• [What you need to do]
How many lines in the listing contain the word "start"? Reply with the number alone.

• [The data]
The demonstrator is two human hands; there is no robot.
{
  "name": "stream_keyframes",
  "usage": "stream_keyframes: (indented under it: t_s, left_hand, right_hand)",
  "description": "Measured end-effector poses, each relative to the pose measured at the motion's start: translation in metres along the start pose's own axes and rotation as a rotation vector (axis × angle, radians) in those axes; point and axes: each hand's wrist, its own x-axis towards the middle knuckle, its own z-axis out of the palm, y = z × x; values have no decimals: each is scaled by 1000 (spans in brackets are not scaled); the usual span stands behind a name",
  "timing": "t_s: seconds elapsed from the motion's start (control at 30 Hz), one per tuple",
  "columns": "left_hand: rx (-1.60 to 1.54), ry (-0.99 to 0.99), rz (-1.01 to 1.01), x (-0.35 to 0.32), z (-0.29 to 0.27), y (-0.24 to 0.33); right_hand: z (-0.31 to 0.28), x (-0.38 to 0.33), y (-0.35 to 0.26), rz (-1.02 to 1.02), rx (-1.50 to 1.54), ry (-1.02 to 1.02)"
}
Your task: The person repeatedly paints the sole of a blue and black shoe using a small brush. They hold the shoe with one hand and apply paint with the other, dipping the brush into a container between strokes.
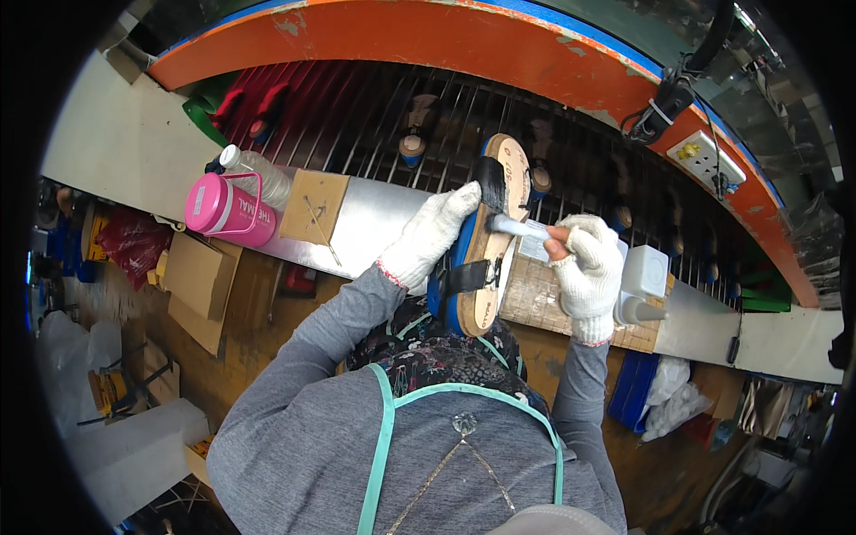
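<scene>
My left hand, in a white knit glove, grips a blue shoe last from its left side. The last is tilted with its pale, marked bottom face up, and black straps wrap round its edges. In my right hand, gloved with bare fingertips showing, is a slim brush with a whitish handle, pinched between thumb and fingers. The dark brush tip is at the edge of the last's bottom, near the upper strap; whether it touches cannot be made out.
Beyond runs a rack of metal bars with several lasts. A pink jug, a clear bottle and a cardboard piece stand left. Right are a white container and a nozzled bottle. An orange beam arches over the rack.
</scene>
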Motion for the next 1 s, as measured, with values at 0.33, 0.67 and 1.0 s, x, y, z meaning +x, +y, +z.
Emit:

• [Result of the exercise]
2